4.2. Comparison and Analysis of Simulation Results

In the model with ideal devices, the measured discrete sinusoidal signals with linearly increased frequency interval are ultimately compressed into four pulses, as shown in the left side of Figure 7. The repetition period of the obtained pulses is 10 us. It can be seen that the time spans of the four compressed pulses are 1.25 us, 2.5 us, and 3.75 us, which correspond to the frequency spans of 50 MHz, 100 MHz, and 150 MHz of the four input measured signals. The output compressed pulses of the novel single-channel system are shown in the right part of Figure 7. The additional introduced devices play a moving role, which actually move the modulated chirp signals to the nearby period for pulse compression. This essentially replaces one channel of the classical CTS system. In Figure 7, the temporal relations and magnitudes of the final compressed pulses are almost the same both in the classical CTS model and the novel CTS model. It can be seen that there are three pulses that exist at the beginning period with smaller amplitudes in the left part, they are not noise or clutter. This little difference is caused by the frequency conversion of the modulated chirp signals carrying the information of the input frequencies and it substantially reflects the pulses periodically moving function of the added mixer. In general, these little differences become insignificant in consideration of the digital process of data accumulation for noise elimination in practical application. Figure 8 is an enlarged comparison version of one single pulse at 31.26 us from the two CTS models. The measured maximum value of the single pulse is 0.998 V and 1.076 V for the classical CTS and the single-channel structure, individually. The little difference in the amplitudes is mainly caused by the added mixer and the signal splicing of the up-conversion and down-conversion of the modulated chirp signal. It is obvious that the envelope of the pulse has the shape of a sinc function, and the measured 3dB pulse widths of 1.667 ns corresponding to the spectral resolution of 100 kHz are the same. The match of the temporal relations, pulses’ amplitudes, and spectral resolution between the two CTS models verifies that the novel single-channel structure has the same performance as the classical CTS system.

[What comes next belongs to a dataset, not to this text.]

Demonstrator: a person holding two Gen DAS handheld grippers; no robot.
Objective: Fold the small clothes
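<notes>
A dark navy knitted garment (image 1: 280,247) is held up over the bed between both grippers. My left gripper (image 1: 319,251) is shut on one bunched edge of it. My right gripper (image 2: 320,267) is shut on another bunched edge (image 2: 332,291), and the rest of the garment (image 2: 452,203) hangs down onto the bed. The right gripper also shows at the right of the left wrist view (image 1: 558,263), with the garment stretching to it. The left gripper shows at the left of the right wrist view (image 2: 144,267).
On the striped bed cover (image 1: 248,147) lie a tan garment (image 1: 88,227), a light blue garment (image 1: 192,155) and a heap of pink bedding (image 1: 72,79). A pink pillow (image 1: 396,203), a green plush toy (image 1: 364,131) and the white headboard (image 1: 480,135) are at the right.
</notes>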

In the model with nonideal devices of the novel structure, the four measured signals with identical frequency span (100 MHz) are also compressed into four pulses. Accordingly, the output pulses have identical time intervals (1.667 us), as shown in Figure 9. The added nonideal power splitter and combiner in the novel structure introduce the amplitude unbalance that can be seen at points of m1, m2, m3, and m4. The overall amplitudes of m5, m6, m7, and m8 are smaller than that of m1, m2, m3, and m4. This is mainly caused by the added nonideal mixer. As the dispersion of real mixer is usually less than 1 nanosecond, which is much smaller than the time resolution of output pulses, its influence on signal resolution can be ignored.

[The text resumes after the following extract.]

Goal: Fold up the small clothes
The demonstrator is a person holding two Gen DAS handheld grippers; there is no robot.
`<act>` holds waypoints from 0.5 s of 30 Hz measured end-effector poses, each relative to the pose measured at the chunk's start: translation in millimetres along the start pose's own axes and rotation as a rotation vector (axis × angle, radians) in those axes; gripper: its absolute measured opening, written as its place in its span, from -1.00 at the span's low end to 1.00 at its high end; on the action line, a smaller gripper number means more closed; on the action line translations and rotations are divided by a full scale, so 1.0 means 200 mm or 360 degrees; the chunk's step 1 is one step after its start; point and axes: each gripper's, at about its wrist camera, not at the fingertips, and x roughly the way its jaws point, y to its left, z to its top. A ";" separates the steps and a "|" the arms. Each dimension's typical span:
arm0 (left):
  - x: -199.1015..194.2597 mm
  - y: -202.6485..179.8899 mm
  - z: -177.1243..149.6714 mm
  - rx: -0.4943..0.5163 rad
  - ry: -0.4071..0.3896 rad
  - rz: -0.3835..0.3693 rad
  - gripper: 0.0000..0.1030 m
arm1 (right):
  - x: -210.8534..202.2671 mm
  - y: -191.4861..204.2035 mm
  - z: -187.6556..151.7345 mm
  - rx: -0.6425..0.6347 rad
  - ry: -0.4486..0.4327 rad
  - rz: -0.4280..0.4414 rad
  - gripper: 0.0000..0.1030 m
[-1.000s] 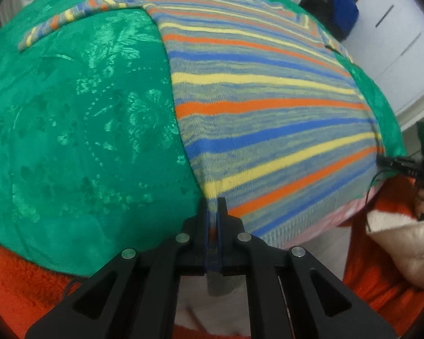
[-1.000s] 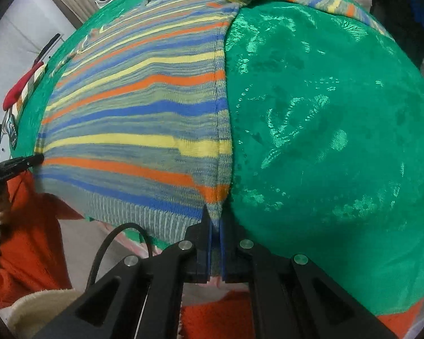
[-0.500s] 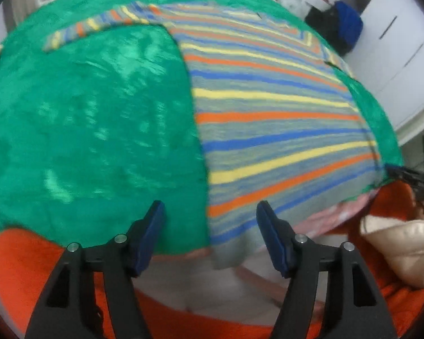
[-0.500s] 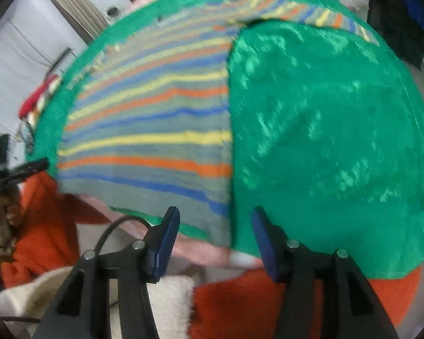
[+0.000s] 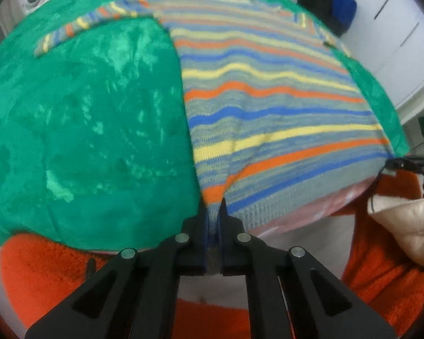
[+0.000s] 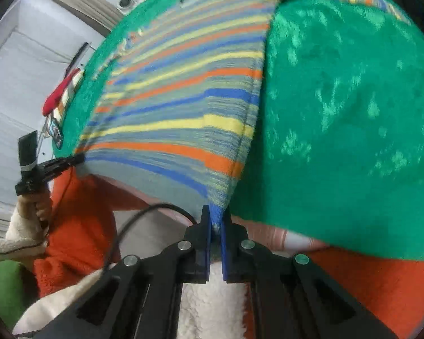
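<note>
A small striped knit sweater (image 5: 268,90) in blue, orange, yellow and grey lies flat on a green cloth (image 5: 84,127), sleeves spread at the far end. My left gripper (image 5: 212,212) is shut on the sweater's near left hem corner. In the right wrist view the sweater (image 6: 178,113) lies left of centre, and my right gripper (image 6: 216,220) is shut on its near right hem corner. Each gripper shows small in the other's view, at the opposite hem corner.
The green cloth (image 6: 339,113) covers a pink-edged table. Orange fleece (image 5: 56,268) and a cream sleeve (image 5: 404,226) lie below the near edge. Red-handled scissors (image 6: 59,93) lie at the table's left edge. White cabinets (image 5: 395,28) stand at the right.
Both grippers held the hem corners a second ago, opened and drew back half a second ago, and are now shut on the hem corners again.
</note>
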 end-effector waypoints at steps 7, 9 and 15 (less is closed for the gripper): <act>0.12 -0.11 0.00 0.0085 0.0070 0.0133 -0.70 | 0.16 -0.05 0.02 0.0042 0.0105 -0.0202 -0.70; 0.04 -0.08 -0.02 0.0055 0.0020 0.0143 -0.37 | 0.10 -0.03 0.00 -0.0013 0.0086 -0.0281 -0.21; -0.33 0.05 0.05 -0.0125 -0.0447 0.0206 0.64 | -0.27 -0.05 -0.02 -0.0057 -0.0422 -0.0408 0.22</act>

There are some differences of pulse amplitudes in the simulation results with ideal elements (Figure 8) and with nonideal devices (Figure 9). For the simulation with ideal elements, the ideal concept mainly means the ideal mixer without insertion loss. However, the frequency response of the bandpass filter is nonideal, that is, there is transitional band in the simulation model of the bandpass filter, which may cause the amplitudes inconsistency of the output pulses. For the big amplitudes differences in the simulation with nonideal devices, the main reason is the insertion loss of the nonideal mixer and the difference insertion loss for the up-conversion and down-conversion. The downloaded S2P files of the power splitter and combiner from the website of Mini-Circuit have nonideal frequency response, which may also have a slight influence on the amplitudes. These differences introduced by the nonideal devices with insertion loss can be calibrated in the subsequent signal processing.

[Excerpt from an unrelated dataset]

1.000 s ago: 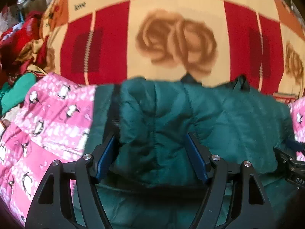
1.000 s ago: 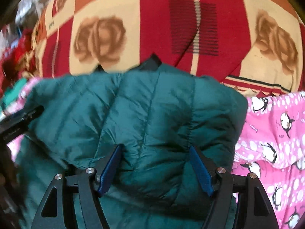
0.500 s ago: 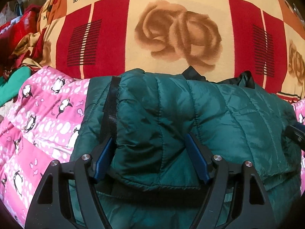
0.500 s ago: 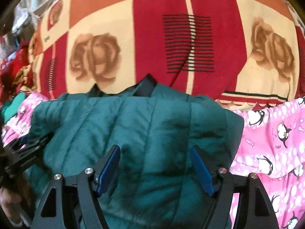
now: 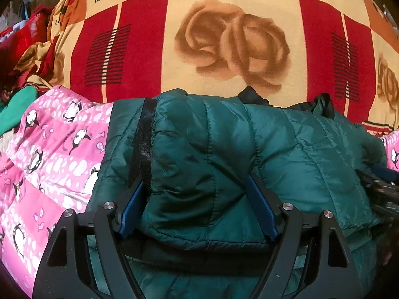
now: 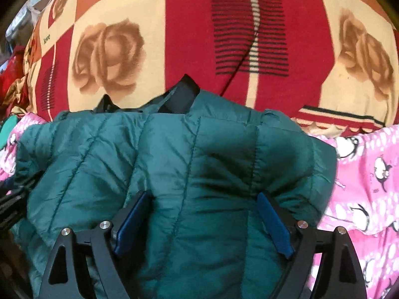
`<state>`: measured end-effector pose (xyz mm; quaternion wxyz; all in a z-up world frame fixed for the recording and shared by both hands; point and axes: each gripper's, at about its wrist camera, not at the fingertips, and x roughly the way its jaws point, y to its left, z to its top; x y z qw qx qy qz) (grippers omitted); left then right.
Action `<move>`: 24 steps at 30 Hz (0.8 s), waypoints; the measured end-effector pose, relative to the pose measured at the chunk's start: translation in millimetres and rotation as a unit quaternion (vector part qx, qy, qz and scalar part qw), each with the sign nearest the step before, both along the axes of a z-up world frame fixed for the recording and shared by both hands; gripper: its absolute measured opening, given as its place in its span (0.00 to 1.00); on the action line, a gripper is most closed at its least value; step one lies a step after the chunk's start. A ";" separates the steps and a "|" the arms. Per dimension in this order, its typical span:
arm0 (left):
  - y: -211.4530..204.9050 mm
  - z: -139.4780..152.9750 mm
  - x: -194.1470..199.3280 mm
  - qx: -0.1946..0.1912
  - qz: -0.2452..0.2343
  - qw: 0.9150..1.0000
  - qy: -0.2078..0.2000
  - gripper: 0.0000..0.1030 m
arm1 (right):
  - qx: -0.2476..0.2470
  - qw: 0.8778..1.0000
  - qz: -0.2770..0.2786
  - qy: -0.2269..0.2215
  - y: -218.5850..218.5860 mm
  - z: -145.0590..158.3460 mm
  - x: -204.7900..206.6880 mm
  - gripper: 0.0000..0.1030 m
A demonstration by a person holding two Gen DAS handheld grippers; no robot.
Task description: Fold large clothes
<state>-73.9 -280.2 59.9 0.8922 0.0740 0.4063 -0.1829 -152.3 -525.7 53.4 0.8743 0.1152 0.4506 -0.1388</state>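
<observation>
1. Since a second ago the folded top layer of the green quilted jacket (image 5: 224, 154) has settled flat and the blur has cleared; its far edge now lies further up toward the rose-patterned blanket (image 5: 232, 39), and the jaws of both grippers have just been widening.
2. The left gripper (image 5: 197, 204) straddles a puffed fold of the jacket. Its blue pads (image 5: 131, 209) sit against the bulge on both sides, so whether they grip it or merely rest beside it cannot be told.
3. The right gripper (image 6: 203, 219) likewise has the jacket's padding between its spread jaws; the fabric swells between the pads (image 6: 274, 226), and a firm grip cannot be confirmed there either.
4. The jacket lies doubled over on the pink penguin-print quilt (image 5: 52, 154), its dark collar (image 6: 179, 97) poking out at the far edge, touching the blanket.
5. The step in hand appears to be the release after laying one fold over.
6. The next move likely calls for pulling both grippers back clear of the slippery, springy padding without dragging the top layer, then taking a fresh hold on one side for the next fold.
</observation>
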 end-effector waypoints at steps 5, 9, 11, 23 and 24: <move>-0.7 -0.7 -0.7 0.002 0.000 1.000 -0.002 0.76 | -0.007 1.000 0.009 -0.026 14.8 24.7 -28.0 0.84; -1.6 -1.1 -1.8 0.004 0.000 1.000 -0.005 0.77 | -0.029 0.999 0.014 0.005 21.7 7.7 -29.5 0.84; -2.3 -1.1 -2.5 0.006 0.000 1.000 -0.008 0.77 | -0.032 0.999 0.016 0.010 24.6 -4.7 -27.3 0.85; 6.8 12.4 -11.5 0.007 -0.003 1.000 -0.002 0.77 | -0.030 0.999 0.000 -0.011 19.7 21.7 -54.8 0.86; 8.0 14.1 -13.3 0.009 -0.004 1.000 -0.004 0.77 | -0.031 0.999 -0.002 -0.012 18.9 23.2 -57.7 0.86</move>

5. Experiment and Analysis

To test the applicability and performance of the novel structure, we build an experiment with hardware implementation on real chains shown in Figure 10. Limited by the processing difficulty and high-cost manufacturing of the SAW filter, an S2P file is instead used to produce the SAW filter. As shown in Figure 10, an arbitrary waveform generator (AWG7082C) is used for the generation of the chirp signal f c h i r p t and the input measured signal f t . Frequency of the chirp signal starts from 2.5 GHz to 3.7 GHz, the time duration is 20 us, and the chirp rate is 60 MHz/us. The measured signal with four frequencies of 1.8 GHz, 1.9 GHz, 2.0 GHz, and 2.1 GHz is generated by the AWG. The measured signal is first mixed with the chirp signal though the mixer 1 to get the modulated signal f m i x t . The modulated signal is then divided into two channels shown in Figure 10. Signals of channel 2 are mixed with a fixed frequency signal (600 MHz) generated by an analog signal generator and then combine with channel 1. Signals from the combiner are then filtered by the bandpass filter with band-pass width ranging from 700 MHz to 1.3 GHz. Then, a digital phosphor oscilloscope (DPO) with 2-GHz bandwidth is used to sample and store the output signals for the final pulse compression. At last, the sampled signals from DPO are sent to the ADS for pulse compression.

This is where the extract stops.